Tuesday, 29 March 2011
Of Mice and Men - The First Book That Made Me Cry
How many movies have made you cry? Numerous, maybe. The cinema has the advantage of creating vivid images, music, sights, looks, etc, which influence the viewer and touch the deepest, most hidden and sincere parts of his/her soul.
How about a book that made you cry? That's a bit more difficult. You have to submerge into the story, to feel it, to understand it, to visualize it, to go into the character's souls and then to cry. It all happens inside your mind without any visual aids. That's why it is more difficult to have a book that makes you cry. Some novels indeed make you sad, lonely, desperate, despaired. But how many of them prompted you to share a tear? How many of them in fact had you crying like a little baby even though "it was just a story". Of Mice and Men is such a novel. I finished it in exactly 5 hours and still whenever I think about I can't help but cry. Way to start, Mr Steinbeck. The first novel by you that I read made be whimper like a little baby looking for its mother's hug.
Of Mice and Men is a novel about friendship. Friendship in its purest form, friendship between two lonely men on the quest for happiness. Lennie and George are drifters looking for work in the diffucult years of the Great Depression in the USA. George is a clever ambitious little man, looking for ways to save up enough money and one day to have a house of his own. His friend, Lennie, is a simple minded good guy, very hard worker, but not much of a brilliant thinker. George is trapped in taking care for his mentally slow friend and they constantly change jobs because of Lennie's unfortunate inclination to always get into trouble. Finally, the two friends get a job on a ranch in California's Salinas Valley. Their hopes of a better future are doomed when Lennie is again confronted with jealousy, cruelty, misunderstanding, and becomes a victim of his own strength. Now his best friend George must make the most difficult decision in his life in order to save both himself and Lennie from a terrible destiny.
Of Mice and Men is Steinbeck's middle book in his trilogy about agricultural labor in California (including In Dubious Battle and The Grapes of Wrath). All of these novels are epic responses to the acute problems of farm labor in California, where large-scale firms exploit the laborers to harvest seasonal crop. The author explores the difficulties of the working force, their loneliness, despair, and isolation.
Lennie and George are among the few workers that travel together. Most of the men at that time prefer to be alone, changing jobs, always in competition with each other for a place under the sun. George and Lennie are different. They are different because they have each other to take care of. It seems that only George is taking care of his slow friend Lennie. However, Lennie also provides support for George, constantly reminding him about their shared dream to own their own place one day, to have their own harvest, and to work only for themselves. Steinbeck's greatness as a writer lies in his empathy for the simple people - their joys, anger, strenght, and dreams, their cravings for land and their connection to places. All of these themes are elaborated in the context of the theme of friendship between men. As Steinbeck himself pointed out "Knowing a man well never leads to hate and nearly always leads to love". Even though sometimes George is sorry for being trapped with Lennie, the reader feels the great connection and compassion between the two poor souls, looking for a place in an unforgiving world.

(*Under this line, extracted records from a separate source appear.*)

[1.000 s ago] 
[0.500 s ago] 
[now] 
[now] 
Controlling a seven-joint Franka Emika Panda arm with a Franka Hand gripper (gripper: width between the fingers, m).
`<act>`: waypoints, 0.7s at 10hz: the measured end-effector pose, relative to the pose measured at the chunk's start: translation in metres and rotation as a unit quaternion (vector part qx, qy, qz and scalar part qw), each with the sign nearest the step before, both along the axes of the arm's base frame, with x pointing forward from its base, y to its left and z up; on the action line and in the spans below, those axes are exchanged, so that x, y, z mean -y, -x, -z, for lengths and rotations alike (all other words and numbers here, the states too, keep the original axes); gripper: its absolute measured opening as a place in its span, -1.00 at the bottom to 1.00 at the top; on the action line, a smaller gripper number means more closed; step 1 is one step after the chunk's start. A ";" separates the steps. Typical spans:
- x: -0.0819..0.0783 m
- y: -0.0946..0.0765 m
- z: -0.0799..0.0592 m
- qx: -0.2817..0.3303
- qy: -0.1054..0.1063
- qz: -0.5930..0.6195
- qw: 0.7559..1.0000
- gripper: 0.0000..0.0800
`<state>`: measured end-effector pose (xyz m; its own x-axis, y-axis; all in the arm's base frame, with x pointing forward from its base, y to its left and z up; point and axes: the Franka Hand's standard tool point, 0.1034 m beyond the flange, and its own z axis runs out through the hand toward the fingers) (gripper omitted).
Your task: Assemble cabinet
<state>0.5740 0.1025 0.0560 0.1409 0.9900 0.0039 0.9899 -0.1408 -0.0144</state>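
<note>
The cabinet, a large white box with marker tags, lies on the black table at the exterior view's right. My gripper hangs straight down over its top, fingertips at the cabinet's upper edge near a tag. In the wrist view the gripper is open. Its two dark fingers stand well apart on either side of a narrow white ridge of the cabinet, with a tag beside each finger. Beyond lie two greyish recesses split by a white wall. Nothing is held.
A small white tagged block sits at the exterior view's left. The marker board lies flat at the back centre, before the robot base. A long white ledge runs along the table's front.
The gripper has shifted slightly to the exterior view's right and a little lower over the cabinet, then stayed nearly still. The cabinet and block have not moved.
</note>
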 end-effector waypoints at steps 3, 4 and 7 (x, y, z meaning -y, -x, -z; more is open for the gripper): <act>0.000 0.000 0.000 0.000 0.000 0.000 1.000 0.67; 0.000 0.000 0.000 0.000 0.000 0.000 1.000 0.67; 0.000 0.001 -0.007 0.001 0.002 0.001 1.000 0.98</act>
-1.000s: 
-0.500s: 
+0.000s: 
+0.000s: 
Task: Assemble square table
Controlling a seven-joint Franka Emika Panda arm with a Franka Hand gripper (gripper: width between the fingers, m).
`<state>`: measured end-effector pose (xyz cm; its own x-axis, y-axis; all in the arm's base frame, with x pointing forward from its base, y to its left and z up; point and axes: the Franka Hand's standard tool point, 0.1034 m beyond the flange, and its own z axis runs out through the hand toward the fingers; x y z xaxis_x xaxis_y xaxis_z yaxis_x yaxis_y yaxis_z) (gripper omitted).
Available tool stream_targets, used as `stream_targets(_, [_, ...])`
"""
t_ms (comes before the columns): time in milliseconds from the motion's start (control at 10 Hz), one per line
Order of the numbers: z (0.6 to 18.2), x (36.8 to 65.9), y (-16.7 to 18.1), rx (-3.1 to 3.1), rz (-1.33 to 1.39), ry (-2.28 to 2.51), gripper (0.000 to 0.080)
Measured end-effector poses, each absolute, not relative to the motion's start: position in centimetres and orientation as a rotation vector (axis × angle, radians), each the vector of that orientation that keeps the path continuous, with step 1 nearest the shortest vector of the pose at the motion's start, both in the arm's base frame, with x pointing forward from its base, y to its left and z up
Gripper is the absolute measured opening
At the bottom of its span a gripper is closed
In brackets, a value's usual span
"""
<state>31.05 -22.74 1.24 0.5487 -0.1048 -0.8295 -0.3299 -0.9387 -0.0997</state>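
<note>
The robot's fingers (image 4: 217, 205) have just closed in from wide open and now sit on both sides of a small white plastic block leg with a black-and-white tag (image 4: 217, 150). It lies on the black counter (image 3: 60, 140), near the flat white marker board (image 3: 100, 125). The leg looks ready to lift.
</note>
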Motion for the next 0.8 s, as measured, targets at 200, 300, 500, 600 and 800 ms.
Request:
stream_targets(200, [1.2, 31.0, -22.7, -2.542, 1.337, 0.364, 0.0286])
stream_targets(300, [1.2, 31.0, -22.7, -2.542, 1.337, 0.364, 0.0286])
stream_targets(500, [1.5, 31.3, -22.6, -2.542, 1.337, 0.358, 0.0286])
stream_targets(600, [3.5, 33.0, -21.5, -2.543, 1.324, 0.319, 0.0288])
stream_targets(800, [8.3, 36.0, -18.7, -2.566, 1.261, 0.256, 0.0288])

The character of Lennie somewhat reminded me of the big African-American character in the movie Green Mile. Clumsy, strong, but incredibly good at heart, both of them become victims of misunderstanding and cruelty in society. Reading about Lennie I kept imagining the storyline in the Green Mile. Maybe this vivid image ultimately led to my sobbing throughout the whole novel. When I came to the end of the novel, I couldn't but feel terribly sorry for Lennie, for George, for the unfortunate circumstances that determined their destiny, for the collapse of their dreams.
I fell in love with Of Mice and Men. I loved the image of George and Lennie's friendship, the way George yelled to Lennie, the way Lennie tried not to disappoint his friend, the goodness and affection that kept them going together for so many years, the shared dream that kept them alive. The title itself, taken from a Robert Burns's poem, suggests the transitory quality of even the "best laid schemes". George and Lennie would never get their own land, with a cow, rabits, chickens, a fireplace, etc. They would always remain outsiders in this world. The important message that Steinbeck conveys though is that it is OK because "I got you to look after me and you got me to look after you and that's why".